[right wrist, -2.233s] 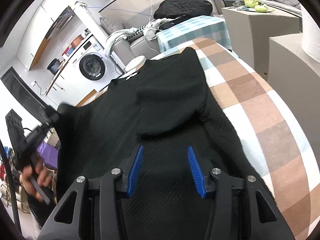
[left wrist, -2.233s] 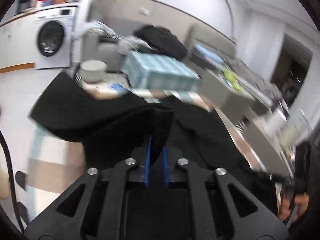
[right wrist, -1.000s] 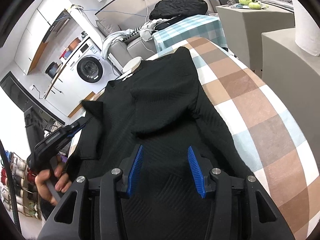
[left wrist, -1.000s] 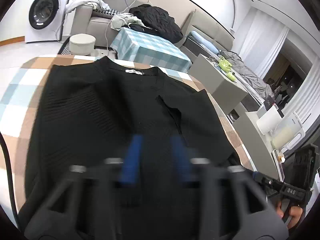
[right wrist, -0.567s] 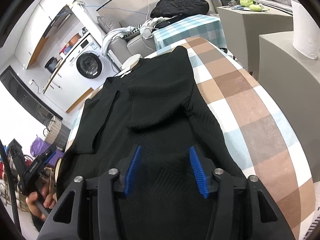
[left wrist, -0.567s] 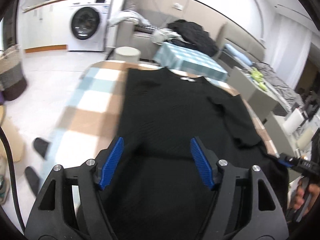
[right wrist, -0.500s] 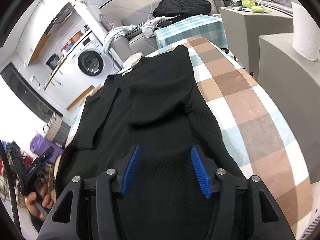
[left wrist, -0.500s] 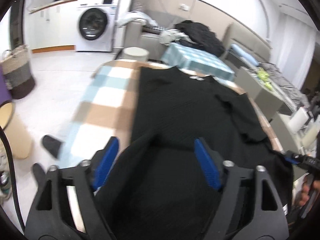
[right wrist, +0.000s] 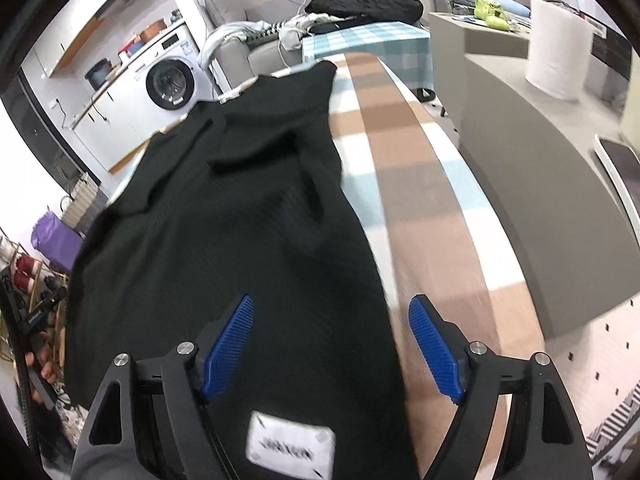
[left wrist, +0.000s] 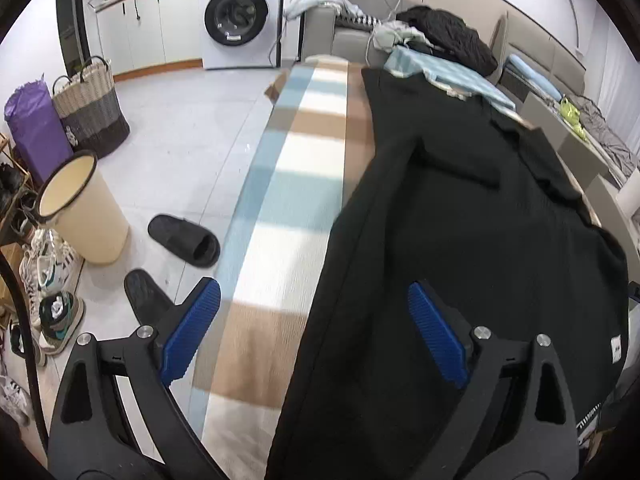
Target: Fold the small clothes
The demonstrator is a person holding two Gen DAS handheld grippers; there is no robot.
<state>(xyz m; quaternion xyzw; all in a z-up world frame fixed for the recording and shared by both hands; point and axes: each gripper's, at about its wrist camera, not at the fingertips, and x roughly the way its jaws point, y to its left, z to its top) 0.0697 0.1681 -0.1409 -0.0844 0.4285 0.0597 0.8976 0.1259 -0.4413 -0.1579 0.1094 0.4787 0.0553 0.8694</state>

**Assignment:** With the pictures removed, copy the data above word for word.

**Exercise solution:**
[right wrist, -2.233s] 
[left wrist, -2.233s] 
[right wrist, -1.000s] 
[left wrist, -1.000s] 
[right wrist, -0.567s] 
[left wrist, -0.567s] 
[right wrist, -0.500s] 
[left wrist, -0.500s] 
[right wrist, +0.000s] 
[left wrist, +0.000s] 
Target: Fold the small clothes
The demonstrator is a person holding two Gen DAS handheld grippers; there is no robot.
<state>(xyz m; quaternion xyzw; all in a z-up world frame fixed for the recording and shared by both hands; point and axes: each gripper's, at about its wrist camera, not at the fingertips, and x roughly the way its jaws point, y to its left, z to its top) 0.0697 0.1681 -0.1409 -0.0844 0.4285 0.0597 0.8976 0.1259 -0.4413 -0.1579 0.1094 0.4787 0.0553 0.8694</state>

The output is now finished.